FI123664B - Hydraulic system for a load cylinder for an apparatus used in a paper or cardboard machine and a method for pressure regulating a load cylinder in a hydraulic system - Google Patents

Description

The invention relates, for example, to a loading cylinder hydraulic system according to claim 1, which is suitable for use in paper and board machine apparatuses. The invention also relates, for example, to a method for pressurizing a loading cylinder according to claim 11.

In the calendars of paper machines, loading cylinders are used to provide nip pressure on the roll nipples of the rollers 10 and to close the roll nipples, most of which pressurize the lower and / or top rolls of the roller. The piston loading force of these loading cylinders is provided by a hydraulic system comprising a hydraulic unit located apart from the calenders, for example in the basement. The location of the hydraulic unit apart from the calender is due to the large size of the hydraulic units included in the unit, such as hydraulic pumps, and the high electrical power required.

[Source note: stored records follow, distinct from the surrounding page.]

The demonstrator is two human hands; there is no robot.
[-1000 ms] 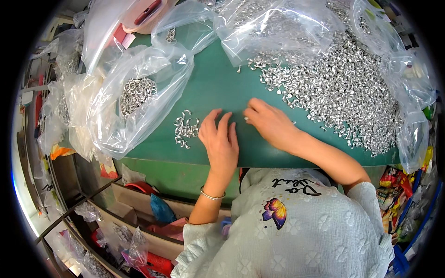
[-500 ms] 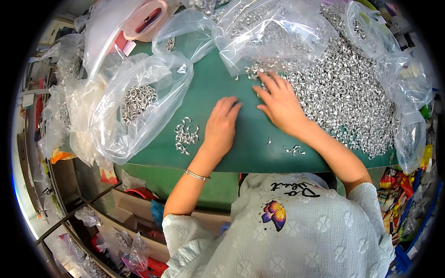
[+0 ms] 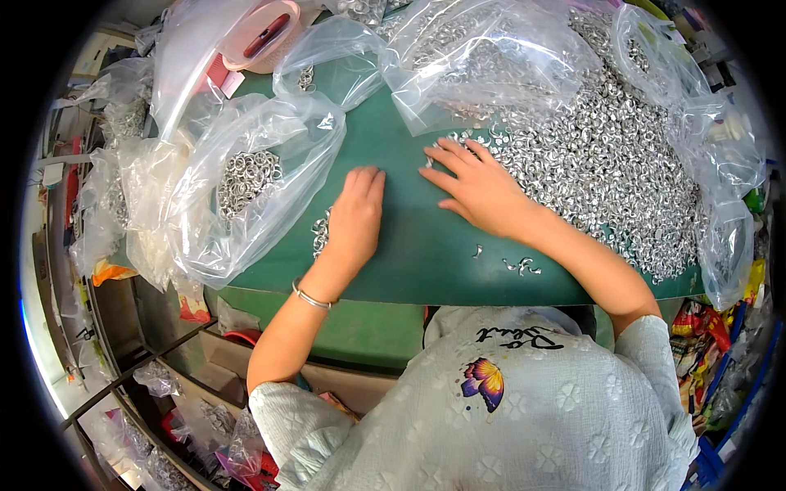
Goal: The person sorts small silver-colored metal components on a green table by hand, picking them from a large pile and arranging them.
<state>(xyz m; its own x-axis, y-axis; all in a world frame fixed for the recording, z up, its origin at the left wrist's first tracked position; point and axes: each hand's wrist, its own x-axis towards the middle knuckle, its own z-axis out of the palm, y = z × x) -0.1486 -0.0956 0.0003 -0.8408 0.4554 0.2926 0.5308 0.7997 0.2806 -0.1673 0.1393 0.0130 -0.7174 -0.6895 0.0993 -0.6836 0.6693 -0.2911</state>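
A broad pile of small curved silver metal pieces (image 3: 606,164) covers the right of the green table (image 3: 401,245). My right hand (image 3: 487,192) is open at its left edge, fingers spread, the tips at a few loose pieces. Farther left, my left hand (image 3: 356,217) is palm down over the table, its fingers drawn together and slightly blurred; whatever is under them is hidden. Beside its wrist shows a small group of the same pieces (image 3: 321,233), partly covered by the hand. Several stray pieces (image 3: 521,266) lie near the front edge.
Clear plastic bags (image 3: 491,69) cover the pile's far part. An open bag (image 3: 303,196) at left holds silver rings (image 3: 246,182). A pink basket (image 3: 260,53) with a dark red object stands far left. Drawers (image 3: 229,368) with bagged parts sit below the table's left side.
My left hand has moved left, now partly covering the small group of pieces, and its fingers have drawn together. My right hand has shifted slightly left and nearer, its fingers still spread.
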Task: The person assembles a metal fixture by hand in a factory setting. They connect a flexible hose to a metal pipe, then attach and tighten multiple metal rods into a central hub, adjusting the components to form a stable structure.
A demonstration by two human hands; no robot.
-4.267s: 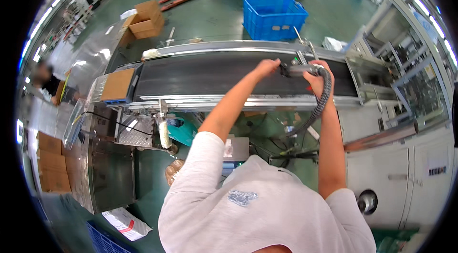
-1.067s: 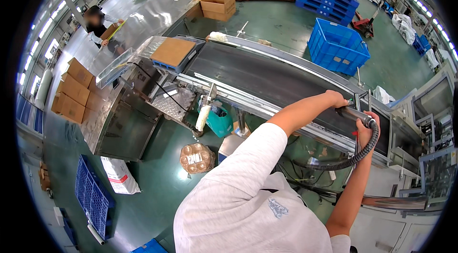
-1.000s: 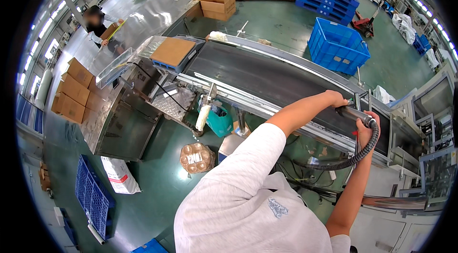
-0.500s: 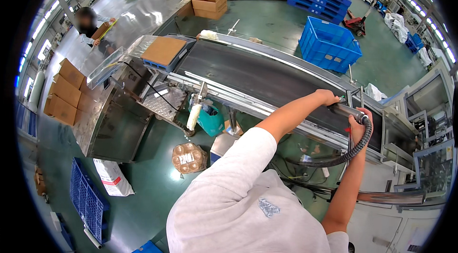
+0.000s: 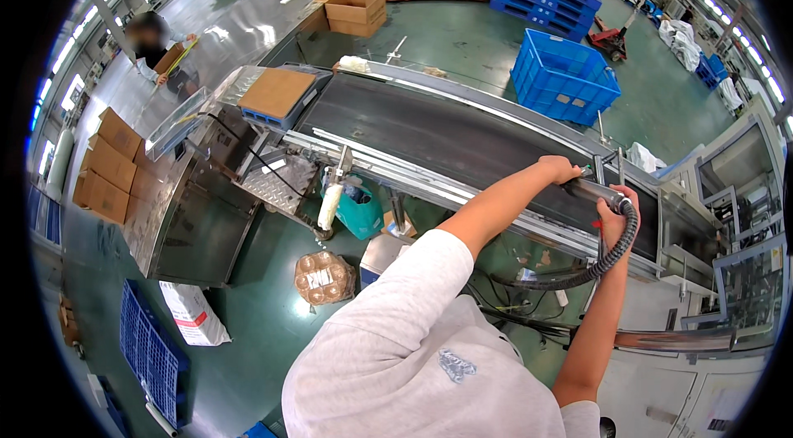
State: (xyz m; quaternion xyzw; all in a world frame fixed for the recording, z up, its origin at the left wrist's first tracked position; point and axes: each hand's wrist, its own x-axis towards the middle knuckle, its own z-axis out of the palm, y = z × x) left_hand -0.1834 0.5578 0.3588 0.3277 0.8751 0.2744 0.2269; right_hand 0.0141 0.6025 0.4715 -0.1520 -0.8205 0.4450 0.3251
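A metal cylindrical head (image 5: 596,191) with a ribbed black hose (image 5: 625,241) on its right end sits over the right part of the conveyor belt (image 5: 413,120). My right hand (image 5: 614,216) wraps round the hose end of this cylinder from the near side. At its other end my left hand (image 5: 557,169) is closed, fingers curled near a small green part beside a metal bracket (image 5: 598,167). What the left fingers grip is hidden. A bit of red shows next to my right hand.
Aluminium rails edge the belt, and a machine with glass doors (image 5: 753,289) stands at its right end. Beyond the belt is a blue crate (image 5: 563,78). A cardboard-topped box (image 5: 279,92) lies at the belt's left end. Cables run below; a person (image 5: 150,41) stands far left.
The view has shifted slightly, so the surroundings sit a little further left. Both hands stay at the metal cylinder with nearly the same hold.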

The hydraulic pump of the hydraulic unit provides the desired volume flow, which is then divided into the regulating valve cabinets located on the drive side of the calender for the load cylinders as well as any other hyd-20 roller cylinders used in the calender, such as

Such a structure, which comprises a large hydraulic unit for providing a volume flow of hydraulic fluid to a plurality of hydraulic cylinders, also requires a large reservoir of hydraulic fluid to be connected to it. The pipelines leading from the hydraulic unit have to be further dimensioned for long transport distances and large diameter because of the large volumes of hydraulic fluid transported.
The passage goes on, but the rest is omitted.